Copy every line in the listing that contains "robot".

▶ _Available data_:

*** Begin section ***

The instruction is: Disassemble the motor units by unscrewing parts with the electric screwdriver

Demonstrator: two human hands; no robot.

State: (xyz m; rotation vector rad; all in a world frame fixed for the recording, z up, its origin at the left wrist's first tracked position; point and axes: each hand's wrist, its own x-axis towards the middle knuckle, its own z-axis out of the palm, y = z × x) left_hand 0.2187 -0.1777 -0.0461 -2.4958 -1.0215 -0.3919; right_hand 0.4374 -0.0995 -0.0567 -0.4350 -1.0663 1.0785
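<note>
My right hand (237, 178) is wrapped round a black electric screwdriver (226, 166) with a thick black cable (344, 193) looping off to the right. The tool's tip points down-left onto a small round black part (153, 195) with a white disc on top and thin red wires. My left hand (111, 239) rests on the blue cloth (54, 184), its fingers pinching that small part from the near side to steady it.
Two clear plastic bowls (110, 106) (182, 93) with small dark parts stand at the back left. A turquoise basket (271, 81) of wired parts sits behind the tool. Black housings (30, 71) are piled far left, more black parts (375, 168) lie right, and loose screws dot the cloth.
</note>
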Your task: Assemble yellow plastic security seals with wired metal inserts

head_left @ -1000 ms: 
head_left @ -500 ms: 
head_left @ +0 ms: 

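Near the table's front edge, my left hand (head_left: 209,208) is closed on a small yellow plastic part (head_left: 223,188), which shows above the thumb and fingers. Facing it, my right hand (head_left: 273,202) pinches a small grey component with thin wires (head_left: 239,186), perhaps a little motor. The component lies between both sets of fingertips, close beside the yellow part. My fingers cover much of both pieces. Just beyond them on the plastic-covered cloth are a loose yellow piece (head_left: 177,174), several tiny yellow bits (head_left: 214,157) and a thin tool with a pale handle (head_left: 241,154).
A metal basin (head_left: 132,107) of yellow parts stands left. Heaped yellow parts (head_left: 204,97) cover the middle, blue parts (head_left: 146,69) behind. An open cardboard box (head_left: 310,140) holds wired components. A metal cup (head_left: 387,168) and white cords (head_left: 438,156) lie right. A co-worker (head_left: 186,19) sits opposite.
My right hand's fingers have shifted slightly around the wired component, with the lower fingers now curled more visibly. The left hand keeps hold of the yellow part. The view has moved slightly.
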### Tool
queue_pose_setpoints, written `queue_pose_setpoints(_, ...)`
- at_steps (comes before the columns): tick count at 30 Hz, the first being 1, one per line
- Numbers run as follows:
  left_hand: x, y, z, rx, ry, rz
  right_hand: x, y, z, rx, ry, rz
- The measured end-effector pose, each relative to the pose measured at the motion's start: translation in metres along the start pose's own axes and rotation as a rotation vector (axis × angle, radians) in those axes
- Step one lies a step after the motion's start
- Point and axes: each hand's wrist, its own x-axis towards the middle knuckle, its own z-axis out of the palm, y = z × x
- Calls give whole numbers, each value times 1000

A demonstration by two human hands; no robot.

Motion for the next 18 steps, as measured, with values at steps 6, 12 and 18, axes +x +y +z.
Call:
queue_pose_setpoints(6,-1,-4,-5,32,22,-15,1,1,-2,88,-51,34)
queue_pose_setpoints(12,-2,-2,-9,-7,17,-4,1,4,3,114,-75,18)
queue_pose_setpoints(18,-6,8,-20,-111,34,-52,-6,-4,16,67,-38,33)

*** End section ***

▶ _Exercise answer_:
Demonstrator: two human hands; no robot.
A demonstration by two human hands; no robot.

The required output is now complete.